Elsa lived in Berlin, which provided a pretext for Einstein to move to the city and “fire” his wife with the promise that if Mileva agreed to a divorce she would get the Nobel prize money that he expected. She returned to Zurich where she suffered a nervous breakdown.
Soon after, Einstein collapsed from the strain of work and moved into a flat adjoining Elsa’s, where she could care for him. Mileva finally agreed to a divorce in 1918, leaving the way open for Einstein and Elsa to marry, but once again by the time the wedding was imminent the physicist’s focus had already moved on. This time his roving eye had alighted rather too close to home on Elsa’s daughter, Ilse, then 20.
Einstein then made an extraordinary proposition: he would marry either Elsa, 44, or Ilse and he left it to them to decide which of them it would be. The problem was that Ilse was in love with Einstein’s friend Nikolai, to whom she confided: “Yesterday, suddenly the question was raised about whether A(lbert) wished to marry Mama or me … Albert himself is refusing to take any decision, he is prepared to marry either Mama or me. I know that A(lbert) loves me very much, perhaps more than any other man ever will, he also told me so himself yesterday.”
At 40, Einstein was impressed by the the “stunning youthfulness” of his young sort of stepdaughter but after much discussion, Ilse delivered her judgment: she did love Albert but only “as a father”. So Einstein married her mother.

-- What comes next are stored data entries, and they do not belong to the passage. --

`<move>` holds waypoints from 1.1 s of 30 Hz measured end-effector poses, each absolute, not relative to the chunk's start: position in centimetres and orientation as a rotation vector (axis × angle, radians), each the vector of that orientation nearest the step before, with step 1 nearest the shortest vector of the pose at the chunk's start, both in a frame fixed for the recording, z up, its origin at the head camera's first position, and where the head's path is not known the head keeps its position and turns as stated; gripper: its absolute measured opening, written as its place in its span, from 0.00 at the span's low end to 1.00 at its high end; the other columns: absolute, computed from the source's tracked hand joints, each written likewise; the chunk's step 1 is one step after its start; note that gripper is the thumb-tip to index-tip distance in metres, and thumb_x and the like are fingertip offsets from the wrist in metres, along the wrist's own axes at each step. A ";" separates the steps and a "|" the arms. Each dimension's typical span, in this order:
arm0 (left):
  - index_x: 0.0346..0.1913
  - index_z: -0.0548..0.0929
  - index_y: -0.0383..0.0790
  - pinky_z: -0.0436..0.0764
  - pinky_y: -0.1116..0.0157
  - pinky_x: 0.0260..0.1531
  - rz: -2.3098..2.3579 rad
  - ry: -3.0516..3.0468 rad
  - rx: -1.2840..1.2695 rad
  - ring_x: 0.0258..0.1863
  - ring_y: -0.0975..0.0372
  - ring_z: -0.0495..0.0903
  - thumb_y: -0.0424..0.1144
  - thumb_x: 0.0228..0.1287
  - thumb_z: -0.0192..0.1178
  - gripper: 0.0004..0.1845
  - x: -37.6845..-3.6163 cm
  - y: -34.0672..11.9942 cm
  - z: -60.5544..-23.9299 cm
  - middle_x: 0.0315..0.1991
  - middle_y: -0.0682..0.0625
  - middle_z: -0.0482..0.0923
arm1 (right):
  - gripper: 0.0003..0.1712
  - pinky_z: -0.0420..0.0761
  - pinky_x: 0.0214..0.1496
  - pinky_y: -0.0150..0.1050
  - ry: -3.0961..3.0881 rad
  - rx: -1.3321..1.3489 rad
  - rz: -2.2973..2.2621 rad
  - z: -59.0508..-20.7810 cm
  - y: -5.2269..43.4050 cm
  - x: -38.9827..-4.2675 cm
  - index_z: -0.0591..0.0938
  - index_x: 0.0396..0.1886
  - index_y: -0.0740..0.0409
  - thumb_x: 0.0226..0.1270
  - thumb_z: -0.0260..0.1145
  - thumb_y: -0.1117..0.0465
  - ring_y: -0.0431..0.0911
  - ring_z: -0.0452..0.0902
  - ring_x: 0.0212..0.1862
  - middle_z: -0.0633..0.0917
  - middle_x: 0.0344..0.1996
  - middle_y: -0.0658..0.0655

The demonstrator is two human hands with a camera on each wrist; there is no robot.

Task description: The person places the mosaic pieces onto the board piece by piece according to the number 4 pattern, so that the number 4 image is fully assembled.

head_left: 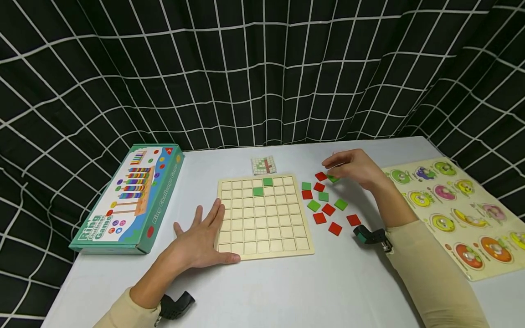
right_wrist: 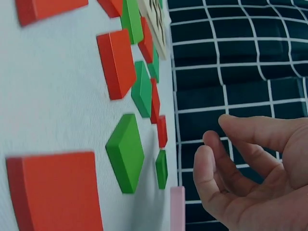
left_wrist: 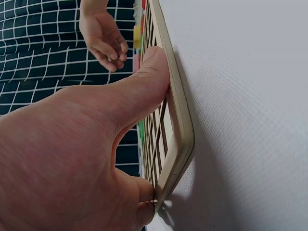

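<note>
A wooden grid board [head_left: 266, 248] lies in the middle of the white table, with two green tiles [head_left: 262, 187] set in its upper rows. My left hand [head_left: 203, 232] lies flat with straight fingers, the fingers resting on the board's left edge; the thumb [left_wrist: 144, 82] lies against the board's rim [left_wrist: 180, 110]. Red and green square tiles [head_left: 324, 200] are scattered to the right of the board. Over their far end hovers my right hand [head_left: 348, 167], fingers loosely curled and empty [right_wrist: 240, 173], close to a green tile [head_left: 333, 179]. Another green tile [right_wrist: 126, 151] and a red one [right_wrist: 53, 192] lie nearby.
A small pattern card [head_left: 264, 165] lies just beyond the board. A teal Ring Challenge Game box [head_left: 127, 198] sits at the left. A wooden peg puzzle [head_left: 459, 209] with round pictures fills the right side. A black curtain with white grid lines hangs behind.
</note>
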State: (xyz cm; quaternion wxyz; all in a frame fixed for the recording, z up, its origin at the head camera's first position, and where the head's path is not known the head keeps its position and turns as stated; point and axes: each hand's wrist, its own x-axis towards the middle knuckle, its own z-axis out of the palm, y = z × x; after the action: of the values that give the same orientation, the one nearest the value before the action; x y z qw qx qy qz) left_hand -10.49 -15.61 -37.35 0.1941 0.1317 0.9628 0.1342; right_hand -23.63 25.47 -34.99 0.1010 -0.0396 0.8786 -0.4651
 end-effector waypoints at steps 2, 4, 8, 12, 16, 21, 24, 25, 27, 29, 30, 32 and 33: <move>0.85 0.43 0.39 0.46 0.12 0.55 0.375 2.700 0.367 0.82 0.32 0.39 0.76 0.50 0.69 0.72 -10.5 -15.6 -37.3 0.87 0.48 0.33 | 0.22 0.84 0.49 0.34 2.597 -0.108 -1.369 -35.1 25.8 -23.8 0.83 0.62 0.69 0.71 0.68 0.65 0.46 0.81 0.53 0.82 0.63 0.67; 0.85 0.43 0.39 0.46 0.12 0.55 0.370 2.702 0.368 0.82 0.32 0.39 0.76 0.50 0.69 0.72 -10.6 -15.6 -37.2 0.87 0.48 0.33 | 0.22 0.83 0.48 0.32 2.604 -0.097 -1.358 -35.3 26.2 -24.0 0.83 0.62 0.69 0.71 0.67 0.65 0.49 0.78 0.58 0.82 0.64 0.67; 0.85 0.43 0.39 0.46 0.12 0.55 0.369 2.702 0.366 0.82 0.32 0.39 0.76 0.50 0.70 0.72 -10.6 -15.6 -37.2 0.87 0.48 0.33 | 0.21 0.79 0.47 0.30 2.629 -0.088 -1.316 -35.7 27.0 -24.3 0.83 0.62 0.69 0.71 0.67 0.67 0.54 0.76 0.62 0.82 0.63 0.68; 0.85 0.43 0.40 0.45 0.12 0.55 0.374 2.701 0.362 0.82 0.32 0.39 0.76 0.50 0.70 0.72 -10.6 -15.6 -37.1 0.87 0.48 0.33 | 0.20 0.79 0.46 0.31 2.623 -0.121 -1.299 -36.0 27.6 -24.5 0.84 0.60 0.70 0.69 0.66 0.70 0.55 0.76 0.60 0.84 0.60 0.70; 0.85 0.43 0.40 0.45 0.13 0.56 0.370 2.703 0.359 0.83 0.33 0.39 0.76 0.50 0.69 0.72 -10.6 -15.6 -37.2 0.87 0.48 0.33 | 0.20 0.79 0.45 0.32 2.597 -0.169 -1.291 -36.2 28.0 -24.7 0.84 0.58 0.72 0.68 0.65 0.72 0.56 0.74 0.58 0.84 0.59 0.71; 0.85 0.43 0.40 0.46 0.13 0.56 0.376 2.710 0.360 0.83 0.33 0.39 0.76 0.50 0.70 0.72 -10.7 -15.7 -37.5 0.87 0.48 0.34 | 0.19 0.76 0.47 0.35 2.612 -0.201 -1.200 -36.5 28.1 -25.1 0.86 0.57 0.69 0.66 0.67 0.73 0.57 0.73 0.57 0.85 0.59 0.69; 0.85 0.43 0.40 0.46 0.13 0.56 0.378 2.712 0.356 0.83 0.33 0.39 0.76 0.50 0.70 0.72 -10.6 -15.7 -37.6 0.87 0.48 0.33 | 0.19 0.76 0.48 0.34 2.631 -0.221 -1.148 -36.7 28.0 -25.3 0.87 0.55 0.67 0.64 0.69 0.73 0.57 0.74 0.54 0.86 0.58 0.68; 0.85 0.43 0.40 0.46 0.13 0.56 0.378 2.712 0.356 0.83 0.33 0.39 0.76 0.50 0.70 0.72 -10.6 -15.7 -37.6 0.87 0.48 0.33 | 0.19 0.77 0.47 0.33 2.634 -0.231 -1.140 -36.7 27.9 -25.3 0.88 0.55 0.67 0.64 0.69 0.74 0.56 0.75 0.53 0.86 0.58 0.69; 0.85 0.43 0.40 0.46 0.13 0.56 0.376 2.714 0.356 0.83 0.33 0.39 0.76 0.50 0.70 0.72 -10.6 -15.6 -37.6 0.87 0.48 0.33 | 0.19 0.77 0.45 0.32 2.642 -0.249 -1.124 -36.8 27.9 -25.3 0.88 0.54 0.67 0.63 0.70 0.74 0.56 0.75 0.50 0.86 0.56 0.68; 0.85 0.43 0.40 0.46 0.13 0.56 0.377 2.713 0.356 0.83 0.33 0.39 0.76 0.50 0.70 0.72 -10.6 -15.7 -37.6 0.87 0.48 0.33 | 0.19 0.78 0.43 0.32 2.645 -0.260 -1.118 -36.7 27.8 -25.3 0.88 0.53 0.67 0.62 0.70 0.75 0.55 0.75 0.49 0.87 0.55 0.68; 0.85 0.43 0.40 0.46 0.13 0.56 0.376 2.713 0.357 0.83 0.33 0.39 0.76 0.50 0.70 0.72 -10.6 -15.7 -37.6 0.87 0.48 0.33 | 0.19 0.78 0.42 0.32 2.647 -0.264 -1.114 -36.7 27.8 -25.3 0.88 0.53 0.67 0.62 0.70 0.75 0.55 0.75 0.49 0.87 0.55 0.68; 0.85 0.43 0.40 0.46 0.13 0.56 0.375 2.712 0.357 0.83 0.33 0.39 0.76 0.50 0.70 0.72 -10.7 -15.7 -37.6 0.87 0.48 0.33 | 0.18 0.77 0.40 0.32 2.651 -0.271 -1.107 -36.7 27.8 -25.3 0.88 0.53 0.67 0.62 0.69 0.75 0.55 0.75 0.49 0.87 0.54 0.68; 0.85 0.43 0.40 0.46 0.13 0.56 0.374 2.711 0.357 0.83 0.33 0.39 0.76 0.50 0.70 0.72 -10.7 -15.7 -37.6 0.87 0.49 0.33 | 0.18 0.78 0.40 0.32 2.656 -0.273 -1.100 -36.7 27.7 -25.3 0.89 0.52 0.67 0.62 0.70 0.75 0.55 0.75 0.49 0.87 0.54 0.68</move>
State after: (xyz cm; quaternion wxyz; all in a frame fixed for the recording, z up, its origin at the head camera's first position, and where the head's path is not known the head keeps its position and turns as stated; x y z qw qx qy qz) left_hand -10.66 -15.68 -37.64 0.1898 0.1270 0.9644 0.1331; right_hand -25.31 27.73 -36.66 0.1266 -0.0936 0.9124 -0.3779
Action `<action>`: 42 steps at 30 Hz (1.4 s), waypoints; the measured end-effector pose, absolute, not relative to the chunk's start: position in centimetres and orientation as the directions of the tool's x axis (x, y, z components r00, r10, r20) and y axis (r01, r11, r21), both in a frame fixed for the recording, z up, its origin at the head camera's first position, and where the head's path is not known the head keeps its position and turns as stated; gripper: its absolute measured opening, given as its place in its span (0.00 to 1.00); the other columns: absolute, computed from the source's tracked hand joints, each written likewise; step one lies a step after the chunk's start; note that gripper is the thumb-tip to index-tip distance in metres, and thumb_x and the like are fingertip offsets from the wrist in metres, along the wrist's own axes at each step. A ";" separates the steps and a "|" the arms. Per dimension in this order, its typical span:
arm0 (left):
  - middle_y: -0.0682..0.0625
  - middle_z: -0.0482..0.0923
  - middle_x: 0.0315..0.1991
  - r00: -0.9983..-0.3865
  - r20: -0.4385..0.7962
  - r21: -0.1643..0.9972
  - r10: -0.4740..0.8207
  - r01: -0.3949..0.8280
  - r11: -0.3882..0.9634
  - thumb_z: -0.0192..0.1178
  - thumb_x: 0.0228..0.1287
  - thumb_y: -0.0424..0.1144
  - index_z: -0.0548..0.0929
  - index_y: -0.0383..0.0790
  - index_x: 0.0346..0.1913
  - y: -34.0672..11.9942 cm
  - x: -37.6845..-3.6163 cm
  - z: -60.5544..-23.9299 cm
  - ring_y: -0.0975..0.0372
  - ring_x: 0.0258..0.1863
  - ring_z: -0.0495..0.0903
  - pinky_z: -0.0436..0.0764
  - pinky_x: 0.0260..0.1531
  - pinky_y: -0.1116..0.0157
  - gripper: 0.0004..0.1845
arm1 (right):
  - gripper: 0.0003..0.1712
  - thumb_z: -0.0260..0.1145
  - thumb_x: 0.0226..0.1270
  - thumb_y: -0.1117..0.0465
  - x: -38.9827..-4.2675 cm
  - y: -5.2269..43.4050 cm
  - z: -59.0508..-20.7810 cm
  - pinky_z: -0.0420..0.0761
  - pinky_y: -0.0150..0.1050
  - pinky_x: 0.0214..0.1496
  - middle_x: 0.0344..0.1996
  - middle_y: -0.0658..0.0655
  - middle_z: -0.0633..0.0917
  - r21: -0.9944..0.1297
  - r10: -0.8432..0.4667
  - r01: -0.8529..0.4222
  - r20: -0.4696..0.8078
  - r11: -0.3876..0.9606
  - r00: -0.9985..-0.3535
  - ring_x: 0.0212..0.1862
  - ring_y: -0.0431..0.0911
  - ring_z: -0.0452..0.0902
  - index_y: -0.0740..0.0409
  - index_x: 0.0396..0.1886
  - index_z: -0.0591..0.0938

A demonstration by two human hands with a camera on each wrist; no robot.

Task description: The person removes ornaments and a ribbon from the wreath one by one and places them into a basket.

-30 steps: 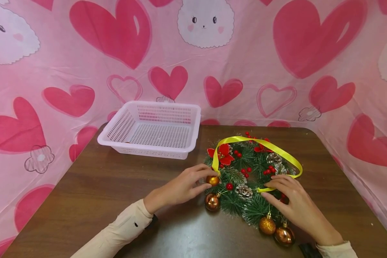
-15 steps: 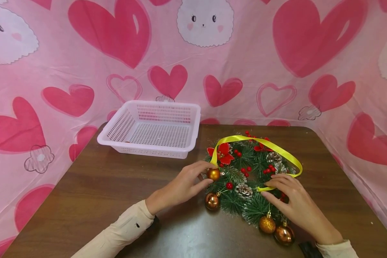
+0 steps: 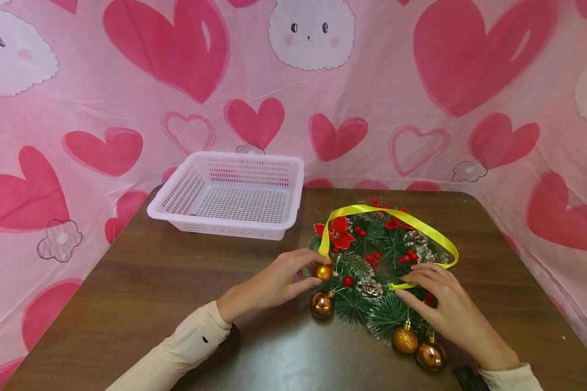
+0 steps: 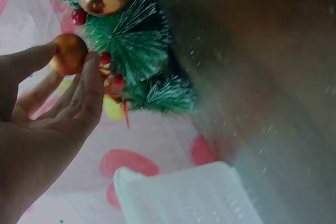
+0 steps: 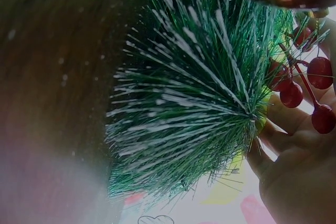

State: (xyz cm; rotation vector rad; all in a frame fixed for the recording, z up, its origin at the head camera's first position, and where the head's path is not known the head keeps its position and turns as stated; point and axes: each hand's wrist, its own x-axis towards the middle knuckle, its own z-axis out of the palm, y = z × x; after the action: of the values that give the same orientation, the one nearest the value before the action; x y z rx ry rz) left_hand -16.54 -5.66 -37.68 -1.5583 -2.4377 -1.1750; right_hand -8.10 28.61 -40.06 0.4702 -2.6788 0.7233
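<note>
A green pine wreath (image 3: 352, 310) lies on the brown table, with red berries, a red poinsettia (image 3: 339, 233) and pinecones (image 3: 370, 290). At its left side my left hand (image 3: 269, 279) pinches a small matte gold bauble (image 3: 323, 272) between thumb and fingers; the left wrist view shows the same bauble (image 4: 69, 54) in the fingertips. A yellow ribbon (image 3: 401, 214) arches over the wreath's far side. Its near end passes between the thumb and fingers of my right hand (image 3: 450, 307), over the wreath's right side. In the right wrist view, frosted needles (image 5: 189, 114) cover those fingertips.
A white perforated plastic basket (image 3: 235, 227) stands at the back left of the table (image 3: 166, 293). Other baubles hang at the wreath's near edge: a shiny copper bauble (image 3: 321, 305), a glittery gold bauble (image 3: 405, 340) and another copper bauble (image 3: 431, 357). A pink heart-print cloth (image 3: 293, 87) hangs behind.
My left hand has lifted the gold bauble slightly, then lowered it again, and the bauble has turned a little. The right hand, ribbon and wreath look unmoved.
</note>
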 end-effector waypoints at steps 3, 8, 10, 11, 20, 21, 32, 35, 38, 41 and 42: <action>0.49 0.80 0.52 -0.490 0.344 0.569 0.801 0.788 0.238 0.64 0.68 0.35 0.79 0.36 0.59 -6.1 -16.5 -37.3 0.65 0.45 0.79 0.82 0.43 0.69 0.18 | 0.14 0.74 0.61 0.51 -8.2 28.6 -40.1 0.63 0.68 0.58 0.50 0.57 0.84 -0.422 -0.229 -0.397 0.396 0.815 -0.889 0.57 0.56 0.71 0.51 0.44 0.87; 0.50 0.79 0.51 -0.495 0.232 0.573 0.837 0.765 0.294 0.64 0.68 0.35 0.80 0.36 0.58 -7.0 -16.4 -36.1 0.65 0.46 0.79 0.82 0.44 0.70 0.17 | 0.14 0.74 0.61 0.51 -8.2 28.6 -40.1 0.63 0.68 0.58 0.49 0.57 0.84 -0.422 -0.230 -0.402 0.402 0.812 -0.886 0.57 0.55 0.72 0.51 0.43 0.87; 0.50 0.79 0.51 -0.499 0.200 0.575 0.844 0.757 0.311 0.64 0.68 0.35 0.80 0.37 0.58 -7.3 -16.3 -35.6 0.65 0.46 0.79 0.82 0.44 0.70 0.17 | 0.14 0.74 0.61 0.51 -8.2 28.6 -40.1 0.63 0.68 0.58 0.49 0.57 0.84 -0.424 -0.229 -0.401 0.400 0.812 -0.887 0.57 0.56 0.72 0.51 0.43 0.87; 0.50 0.79 0.51 -0.499 0.188 0.573 0.846 0.755 0.318 0.64 0.68 0.36 0.80 0.37 0.58 -7.4 -16.3 -35.4 0.65 0.47 0.79 0.82 0.44 0.70 0.17 | 0.14 0.74 0.61 0.51 -8.2 28.6 -40.1 0.63 0.69 0.58 0.49 0.57 0.84 -0.424 -0.229 -0.400 0.400 0.812 -0.888 0.57 0.56 0.72 0.51 0.44 0.87; 0.52 0.79 0.53 -0.460 0.159 0.578 0.874 0.761 0.295 0.62 0.70 0.37 0.81 0.41 0.58 -7.6 -15.6 -34.4 0.67 0.52 0.77 0.81 0.47 0.70 0.16 | 0.14 0.75 0.61 0.51 -7.9 28.6 -40.1 0.63 0.69 0.58 0.50 0.57 0.83 -0.429 -0.221 -0.394 0.399 0.813 -0.890 0.58 0.57 0.71 0.51 0.44 0.87; 0.53 0.79 0.53 -0.459 0.161 0.578 0.874 0.761 0.293 0.62 0.70 0.37 0.81 0.41 0.58 -7.6 -15.6 -34.3 0.68 0.52 0.77 0.81 0.47 0.71 0.16 | 0.14 0.75 0.61 0.51 -7.9 28.6 -40.1 0.63 0.69 0.58 0.50 0.57 0.83 -0.430 -0.221 -0.394 0.398 0.813 -0.890 0.58 0.57 0.71 0.52 0.44 0.87; 0.57 0.78 0.51 -0.485 0.175 0.620 0.857 0.730 0.287 0.63 0.69 0.39 0.81 0.45 0.59 -8.4 -15.3 -32.8 0.70 0.49 0.77 0.80 0.45 0.73 0.17 | 0.14 0.75 0.60 0.52 -8.1 28.6 -40.1 0.64 0.68 0.58 0.50 0.57 0.83 -0.423 -0.227 -0.406 0.411 0.810 -0.883 0.57 0.56 0.71 0.51 0.44 0.87; 0.57 0.79 0.52 -0.504 0.214 0.614 0.837 0.735 0.286 0.64 0.69 0.39 0.81 0.44 0.59 -8.6 -15.5 -32.7 0.69 0.47 0.78 0.81 0.44 0.72 0.17 | 0.14 0.75 0.60 0.52 -8.0 28.6 -40.1 0.64 0.69 0.58 0.50 0.57 0.83 -0.425 -0.226 -0.402 0.406 0.811 -0.885 0.58 0.57 0.71 0.51 0.44 0.87; 0.56 0.80 0.52 -0.510 0.280 0.593 0.813 0.758 0.272 0.65 0.68 0.39 0.81 0.42 0.58 -8.7 -15.8 -32.8 0.68 0.45 0.78 0.81 0.43 0.71 0.17 | 0.15 0.75 0.61 0.51 -8.0 28.5 -40.0 0.63 0.69 0.58 0.51 0.58 0.83 -0.426 -0.222 -0.395 0.399 0.814 -0.890 0.58 0.57 0.71 0.51 0.44 0.87; 0.54 0.82 0.50 -0.501 0.348 0.567 0.793 0.785 0.247 0.65 0.67 0.37 0.81 0.40 0.57 -8.7 -16.1 -32.8 0.67 0.45 0.79 0.81 0.44 0.69 0.17 | 0.15 0.74 0.61 0.51 -8.0 28.5 -40.1 0.63 0.69 0.58 0.51 0.58 0.83 -0.428 -0.221 -0.391 0.395 0.815 -0.892 0.58 0.57 0.71 0.51 0.44 0.87; 0.54 0.82 0.50 -0.500 0.364 0.565 0.786 0.789 0.240 0.66 0.67 0.37 0.81 0.40 0.57 -8.7 -16.2 -32.8 0.67 0.45 0.80 0.82 0.44 0.68 0.17 | 0.15 0.74 0.61 0.51 -8.0 28.5 -40.1 0.63 0.69 0.58 0.51 0.58 0.83 -0.429 -0.220 -0.391 0.396 0.814 -0.892 0.58 0.57 0.71 0.51 0.44 0.87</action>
State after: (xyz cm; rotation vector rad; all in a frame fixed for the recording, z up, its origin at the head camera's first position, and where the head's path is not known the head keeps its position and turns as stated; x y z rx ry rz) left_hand -16.19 -8.74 -32.84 -1.5689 -2.4696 -1.1306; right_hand -7.97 28.54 -40.07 0.4643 -2.6704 0.7330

It could not last. True to form, Einstein was soon head over heels in love with Betty Neumann, the niece of one of his best friends, whom he installed as his secretary and tried to integrate into family life. He conducted an affair with her for a year, apparently with Elsa’s grudging permission.
“Betty Neumann was the love of his life after Mileva,” says Wolff. But even Einstein realised he had gone too far and acknowledged his irresponsibility in exposing a young girl to such a fraught situation. He parted from Betty with the words: “(I) must seek in the stars what was denied to me on earth.”
As it turned out, there were quite a few ready and willing stars on earth. Between the mid-1920s and Einstein’s emigration from Nazi Germany to America in 1933, his correspondence reveals a galaxy of women orbiting him. Was he intimate with them? Woolf believes so: “I think the women jumped on him and then he on women. If someone is the victim of so much attention, maybe it was nice to give in.”
Einstein’s line to his long-suffering wife was that women showered him with “unwanted” affection. The worst offender, he claimed, was Ethel Michanowski, a 30-year-old Berlin socialite who pursued him relentlessly when he took up a position at Oxford.
“It is true that M followed me (to England) and her chasing after me is getting out of control,” he wrote to Margot. “But firstly I could hardly avoid it, and secondly when I see her again I will tell her that she should vanish immediately.”
Elsa died in 1936 and Einstein never married again, although in America he was feted and had many rumoured affairs. The latest batch of his letters shows him to be a more considerate husband and father than supposed, corresponding warmly with his children and stepchildren.
Einstein’s celebrity and attraction for women continued to perplex him.
“Gravitation is not responsible for people falling in love,” he concluded. The puzzle was why a man with his head in the clouds always seemed to end up horizontal.